Financial Times pensions correspondent Josephine Cumbo says the tapered annual allowance has missed its intended target and is damaging key public services, in her monthly column for Pensions Expert.
However, a recent squeeze on tax breaks for higher earners saving for retirement is producing such bad outcomes for wider society that it should be reviewed.
One such change is the tapered annual allowance, introduced in 2016 and aimed at clawing back billions of pounds in pensions tax relief handed each year to high earners.
The tapered annual allowance sees the standard allowance whittled down from £40,000 to £10,000 for those with “adjusted” yearly incomes of more than £150,000 and “threshold” incomes of more than £110,000.
In the absence of ways to mitigate the risk of pension tax bills, large numbers of consultants are cutting back their hours or retiring early. At a time when the NHS is already under severe pressure, these actions are having a direct impact on patient care
When the taper was announced it was described as “horrific” and “nightmarish” by pensions experts because of “fiendishly” complex rules around when a reduction to the allowance is triggered.
The taper is particularly difficult for members of defined benefit pension schemes, who cannot easily predict how much their pension will grow each year if they have variable income, or get a pay rise or promotion.
But it is also causing problems for private sector defined contribution savers, particularly for those with fluctuating income as an individual’s tapered annual allowance cannot be known until after all their income is counted at the end of the year. A crystal ball is needed to check whether pension contributions planned for that year won’t breach the taper.
Given this cunning design, it is hardly a surprise the taper is proving a boon for HM Treasury coffers, which has raked in hundreds of millions in tax charges for taper breaches.
The reasons for the introduction of the taper were sound enough. The lion’s share of the £25bn or so annual net cost of pensions tax relief is racked up by higher and top rate earners, who are in least need of help from the taxpayer to fund their retirement.
Tax hits key public services
But far from hitting the City fat cats, who can take steps to swerve the taper, in reality it is wreaking havoc on key public sector workers, with large numbers of senior hospital doctors and GPs cutting their hours, or retiring early, to avoid landing in the taper zone.
The reason why the taper is having such a pernicious effect on the NHS is that unlike the private sector, staff have few options to avert these tax bills, such as asking their employer to swap pension for cash, or to reduce their pension contributions.
Doctors getting pay rises, promotions, or working extra shifts to help clear a patient backlog, are getting landed with shock six-figure tax charges as high as £87,000 in some cases.
In a particularly egregious anomaly, senior doctors working overtime to help the NHS are facing marginal tax rates of more than 100 per cent due to taper charges.

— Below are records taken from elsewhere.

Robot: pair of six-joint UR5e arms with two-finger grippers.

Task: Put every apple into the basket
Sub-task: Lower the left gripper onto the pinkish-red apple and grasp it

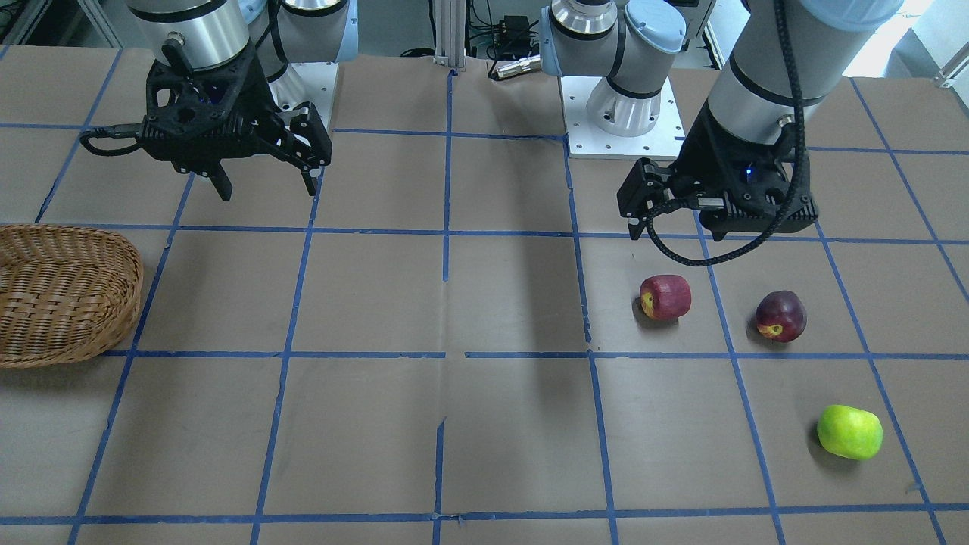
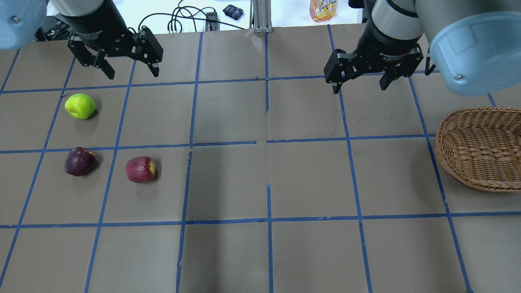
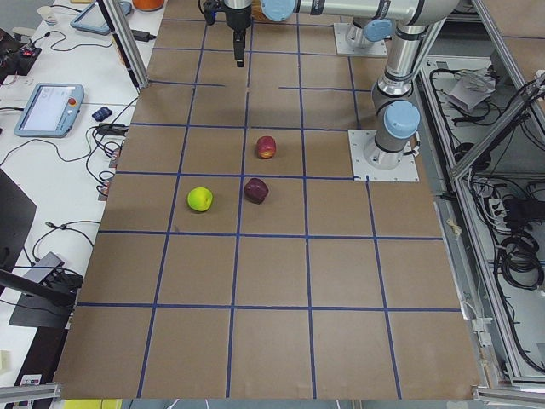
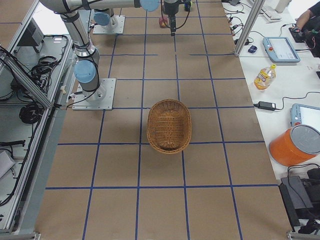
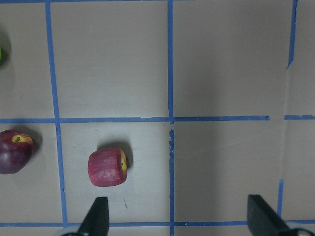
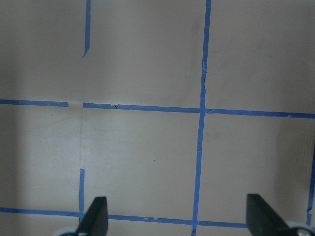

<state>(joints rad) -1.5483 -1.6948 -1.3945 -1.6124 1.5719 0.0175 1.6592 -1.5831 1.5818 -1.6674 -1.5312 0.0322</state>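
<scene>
Left gripper (image 2: 132,73) and right gripper (image 2: 360,87) hang released; green apple (image 2: 80,106), maroon apple (image 2: 80,161), red apple (image 2: 140,169) frame-left, wicker basket (image 2: 441,158) right edge, bottle (image 2: 323,10) top.

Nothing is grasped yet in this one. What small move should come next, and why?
Probably shift the left gripper over the red apple and start lowering. Its jaws are open and empty. That apple, the maroon apple and the green apple all lie on its side, none in the basket. The left wrist view shows the red apple off-centre from the finger gap.
</scene>
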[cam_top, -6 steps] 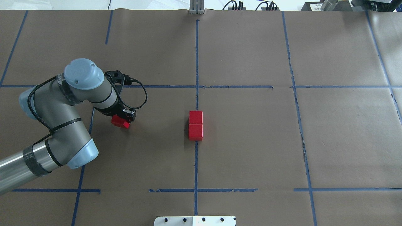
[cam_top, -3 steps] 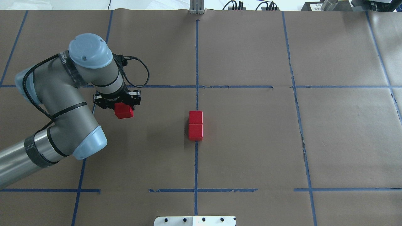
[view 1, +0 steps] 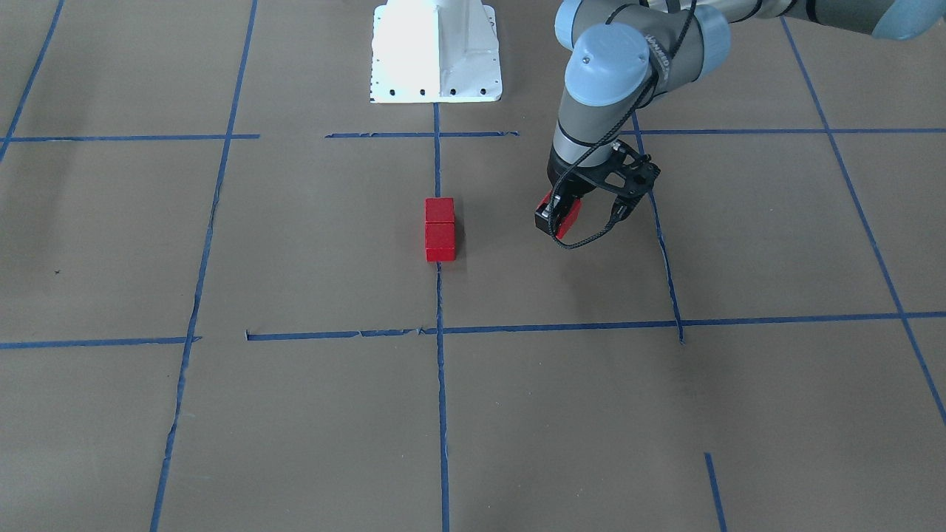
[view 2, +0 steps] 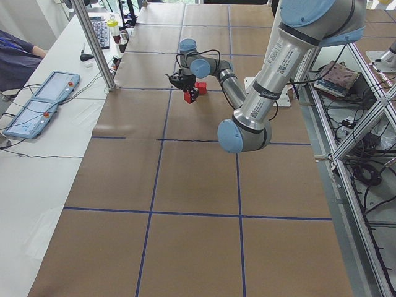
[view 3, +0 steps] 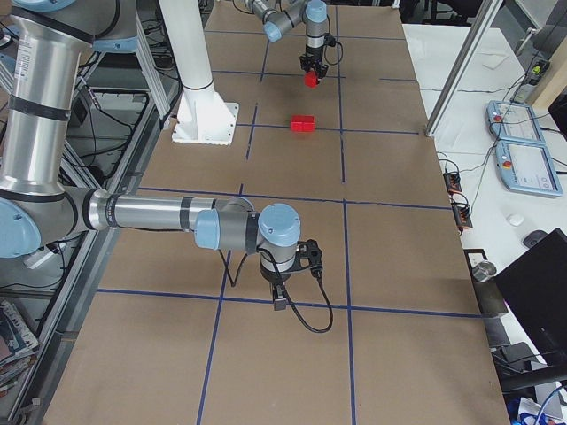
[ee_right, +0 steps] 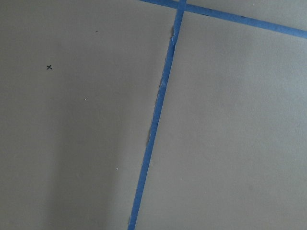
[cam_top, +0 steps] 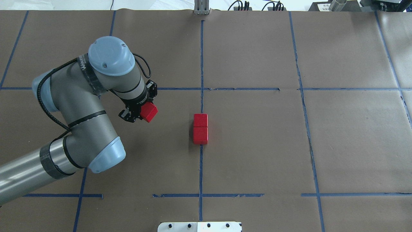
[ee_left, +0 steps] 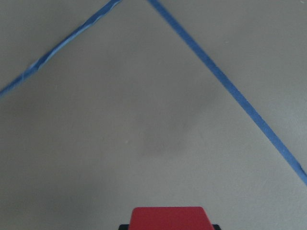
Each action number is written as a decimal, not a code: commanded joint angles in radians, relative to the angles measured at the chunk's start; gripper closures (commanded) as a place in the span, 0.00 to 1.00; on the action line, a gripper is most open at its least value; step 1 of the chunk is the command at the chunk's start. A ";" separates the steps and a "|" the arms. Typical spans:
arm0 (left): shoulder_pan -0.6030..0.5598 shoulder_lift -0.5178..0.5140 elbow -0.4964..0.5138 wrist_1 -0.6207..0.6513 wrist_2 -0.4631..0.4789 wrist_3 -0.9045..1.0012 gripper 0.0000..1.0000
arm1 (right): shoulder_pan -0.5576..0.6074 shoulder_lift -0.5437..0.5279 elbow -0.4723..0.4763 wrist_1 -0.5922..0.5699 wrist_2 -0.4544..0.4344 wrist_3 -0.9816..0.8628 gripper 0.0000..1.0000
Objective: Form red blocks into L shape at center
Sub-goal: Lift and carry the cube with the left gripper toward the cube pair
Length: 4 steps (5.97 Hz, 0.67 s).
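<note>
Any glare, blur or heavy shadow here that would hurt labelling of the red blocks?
Front-facing view: the white base is blown out; the paired red blocks are crisp. Overhead view: sheen on the paper at far right; the held block is sharp. Left wrist view: a soft grey shadow mid-frame, the held block cut by the bottom edge.

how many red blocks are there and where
3. A first block and a second block touch end to end on the blue tape line at the center. The third block is clamped in the left gripper, apart from them. None seems hidden.
</note>
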 commanded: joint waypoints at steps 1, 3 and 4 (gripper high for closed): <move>0.025 -0.053 0.121 -0.145 0.025 -0.410 0.89 | 0.001 0.000 0.000 0.000 0.000 -0.002 0.00; 0.051 -0.090 0.234 -0.234 0.025 -0.466 0.89 | 0.001 0.000 0.001 0.002 0.000 0.000 0.00; 0.057 -0.109 0.249 -0.235 0.025 -0.474 0.89 | -0.001 0.001 0.001 0.002 0.000 0.000 0.00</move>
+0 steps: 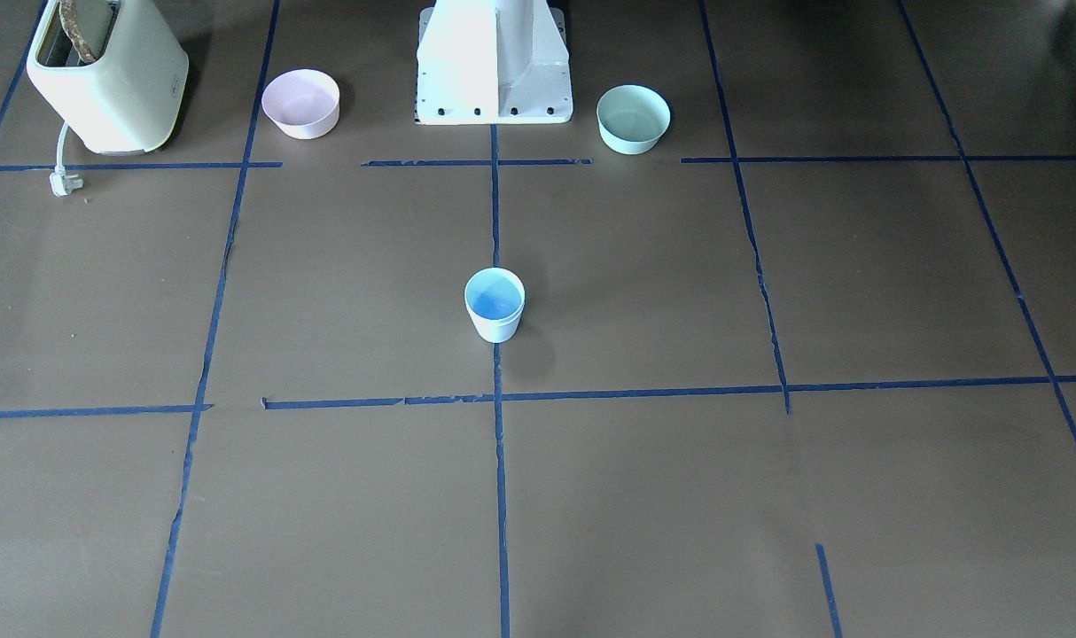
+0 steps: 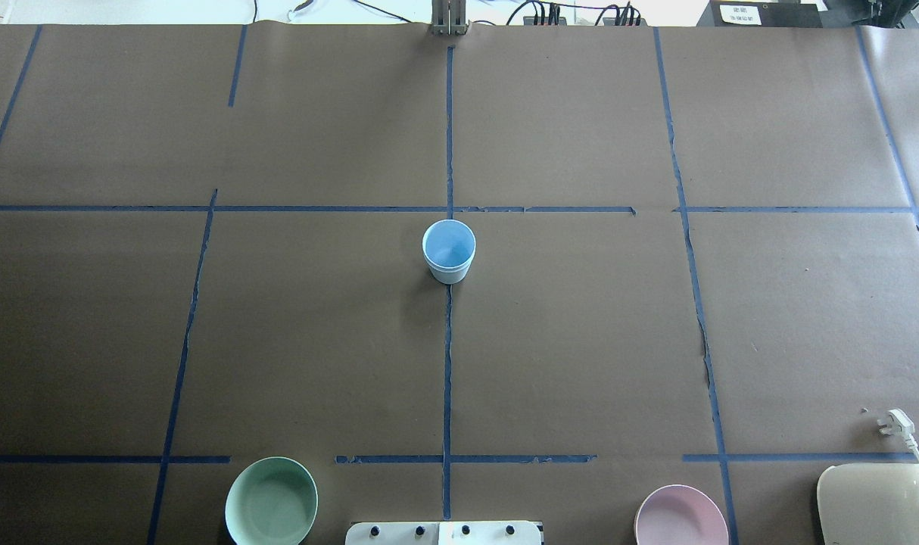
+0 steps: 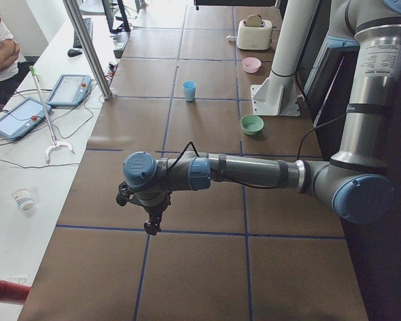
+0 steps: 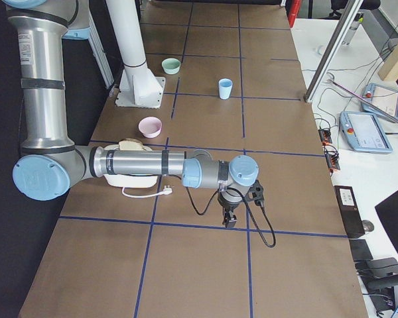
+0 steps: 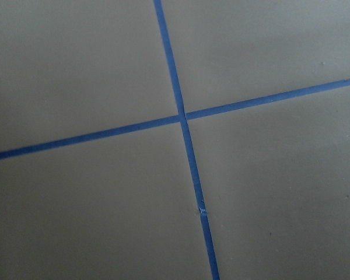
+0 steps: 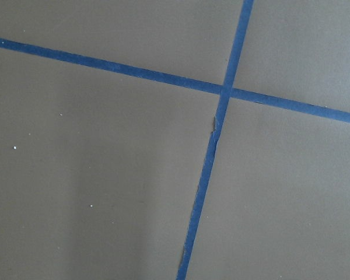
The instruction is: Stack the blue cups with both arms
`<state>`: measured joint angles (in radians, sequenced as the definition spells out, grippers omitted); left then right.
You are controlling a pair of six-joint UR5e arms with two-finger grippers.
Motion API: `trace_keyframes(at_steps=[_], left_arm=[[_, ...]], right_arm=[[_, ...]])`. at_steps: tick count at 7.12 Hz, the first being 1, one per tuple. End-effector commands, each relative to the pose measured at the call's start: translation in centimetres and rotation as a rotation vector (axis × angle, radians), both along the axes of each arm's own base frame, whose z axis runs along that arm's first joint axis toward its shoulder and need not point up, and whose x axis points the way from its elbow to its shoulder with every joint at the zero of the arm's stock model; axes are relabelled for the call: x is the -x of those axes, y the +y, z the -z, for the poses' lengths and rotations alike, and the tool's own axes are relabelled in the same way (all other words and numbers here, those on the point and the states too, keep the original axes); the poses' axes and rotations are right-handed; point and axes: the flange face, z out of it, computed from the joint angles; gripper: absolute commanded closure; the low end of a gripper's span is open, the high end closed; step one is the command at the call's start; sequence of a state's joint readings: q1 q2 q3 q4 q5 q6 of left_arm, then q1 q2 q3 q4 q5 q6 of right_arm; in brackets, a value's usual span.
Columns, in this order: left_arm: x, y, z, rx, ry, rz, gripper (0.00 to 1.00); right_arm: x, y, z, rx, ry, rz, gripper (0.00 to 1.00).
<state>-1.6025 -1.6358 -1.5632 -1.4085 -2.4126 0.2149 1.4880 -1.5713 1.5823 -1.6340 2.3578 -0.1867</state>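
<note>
One pale blue cup (image 1: 494, 306) stands upright on the centre tape line in the middle of the table; it also shows in the overhead view (image 2: 449, 251) and, far off, in both side views (image 3: 189, 90) (image 4: 225, 88). No second blue cup shows apart from it. The left gripper (image 3: 152, 224) hangs over the left end of the table, far from the cup. The right gripper (image 4: 230, 220) hangs over the right end, also far from it. Both show only in side views, so I cannot tell whether they are open or shut. The wrist views show only brown paper and blue tape.
A pink bowl (image 1: 300, 103) and a mint-green bowl (image 1: 633, 118) flank the white pedestal (image 1: 494, 62) at the robot's base. A cream toaster (image 1: 104, 75) with a loose plug (image 1: 62, 183) stands beyond the pink bowl. A person (image 3: 0, 53) sits at the side bench.
</note>
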Motion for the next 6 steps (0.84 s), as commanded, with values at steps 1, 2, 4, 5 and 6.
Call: trace_keyframes(at_steps=[1, 2, 4, 5, 6], left_arm=[[-0.3, 2.0, 0.6, 0.050, -0.009, 0.054, 0.00], [-0.3, 2.0, 0.8, 0.070, -0.011, 0.074, 0.00], [-0.4, 2.1, 0.9, 0.083, -0.011, 0.090, 0.00], [-1.4, 1.7, 0.4, 0.070, -0.010, 0.065, 0.00], [-1.4, 1.8, 0.1, 0.033, -0.001, 0.061, 0.00]], right_arm=[[-0.2, -0.2, -0.1, -0.004, 0.027, 0.000, 0.00], [-0.2, -0.4, 0.0, -0.006, 0.026, -0.001, 0.00], [-0.1, 0.0, -1.6, -0.030, 0.016, -0.001, 0.00], [0.0, -0.3, -1.2, -0.041, 0.006, -0.003, 0.00], [0.0, -0.6, -1.0, -0.045, 0.009, -0.003, 0.00]])
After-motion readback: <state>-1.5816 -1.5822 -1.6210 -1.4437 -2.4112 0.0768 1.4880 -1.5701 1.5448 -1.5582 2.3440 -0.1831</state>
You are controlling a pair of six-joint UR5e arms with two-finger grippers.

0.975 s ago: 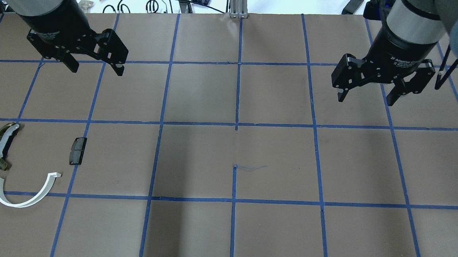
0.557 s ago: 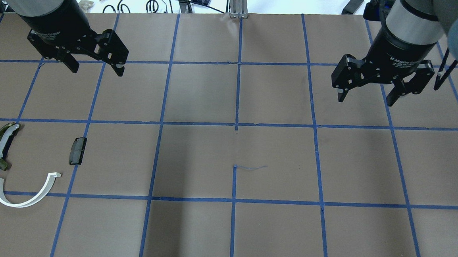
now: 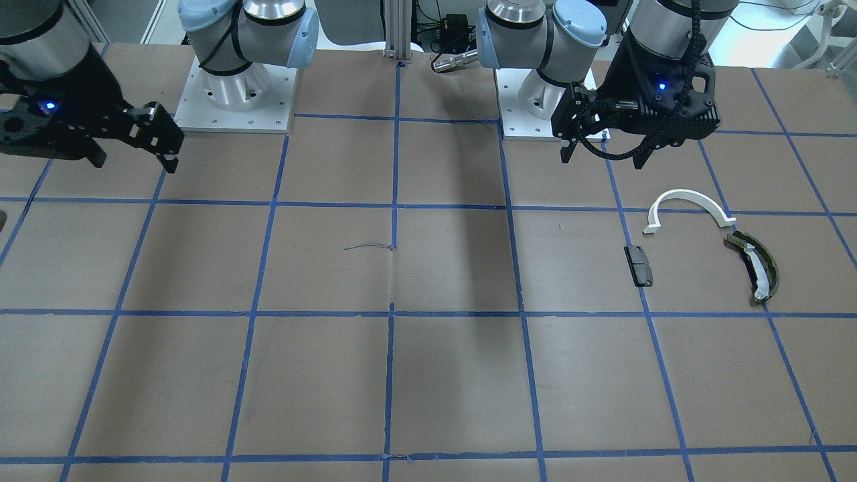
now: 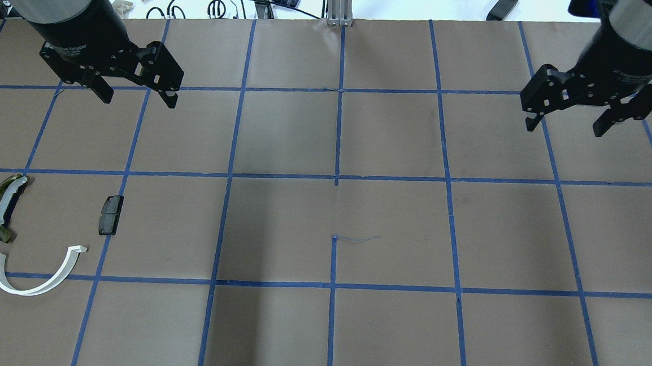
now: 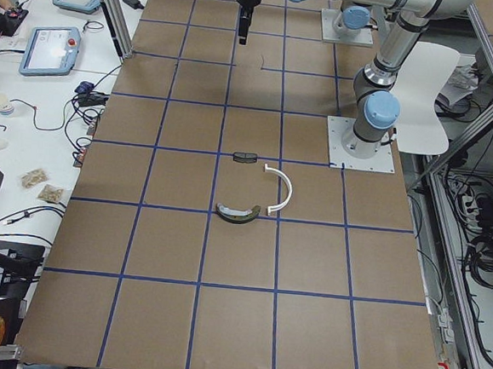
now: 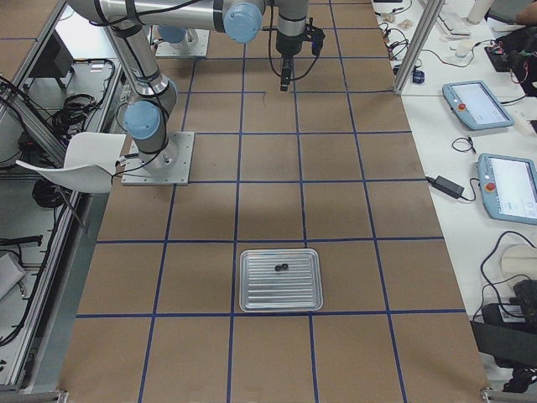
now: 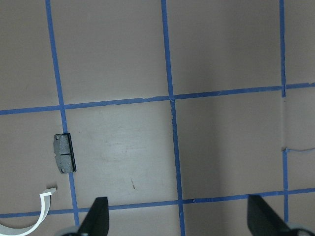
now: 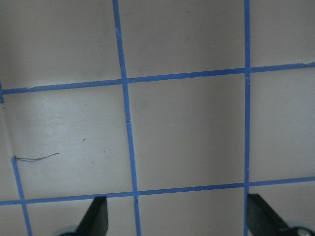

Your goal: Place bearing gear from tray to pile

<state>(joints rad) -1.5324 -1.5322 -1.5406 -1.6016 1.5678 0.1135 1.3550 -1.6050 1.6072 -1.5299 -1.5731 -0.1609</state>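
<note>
Shifts the right pincer [image 4: 564, 128], jaws apart and empty, farther toward the right end of the desk [image 4: 391, 232], apparently bound for the bearing gear [image 6: 279, 267] lying in the metal tray [image 6: 252, 294], while parking the left pincer [image 4: 138, 101], likewise apart, near the pile [image 4: 110, 214].

Gears [image 6: 279, 268] in tray [image 6: 281, 295], pile [image 4: 110, 215] well apart on robot's left

- Overhead and front cameras face each other across the bench [image 4: 396, 142], sharing the pile [image 4: 110, 215].
- Side cameras look along it from opposite ends.
- Wrist cameras look down, close.
</note>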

In the absence of ways to mitigate the risk of pension tax bills, large numbers of consultants are cutting back their hours or retiring early. At a time when the NHS is already under severe pressure, these actions are having a direct impact on patient care.
There may not be much sympathy for doctors on six-figure salaries who have good DB pensions that millions in the private sector can only dream of having. However, the problems caused by the taper on the NHS were foreseeable in 2015. There is no evidence the Treasury had evaluated the impact of the taper on vital medical staff.
Wider public sector afflicted
Taper headaches are not confined to the NHS, with senior police, firefighters, teachers and military personnel also running into similar problems.
Some may argue the taper is serving its purpose by curbing tax relief in areas where it is seen as most costly: the public sector. But this is coming at a high price with a workforce crisis in the NHS deepening, which is bad news for us all.
There are more sensible and saner ways to tackle the costs of tax relief than ill-conceived policies that cause such perverse outcomes. Even financial advisers making money from advising clients on the taper say it is too complex, unfair and should go. Instead, a wholesale review of the lifetime and annual allowance, across the DB and DC pension landscapes, should be undertaken.
George Osborne, the former chancellor, had the chance to do this in 2015 but opted for more piecemeal changes.
Further reforms of pensions tax relief will not come without pain or pushback, particularly in the public sector, but the Treasury cannot ignore the impact of the taper. It is bad medicine for us all and needs to be scrapped.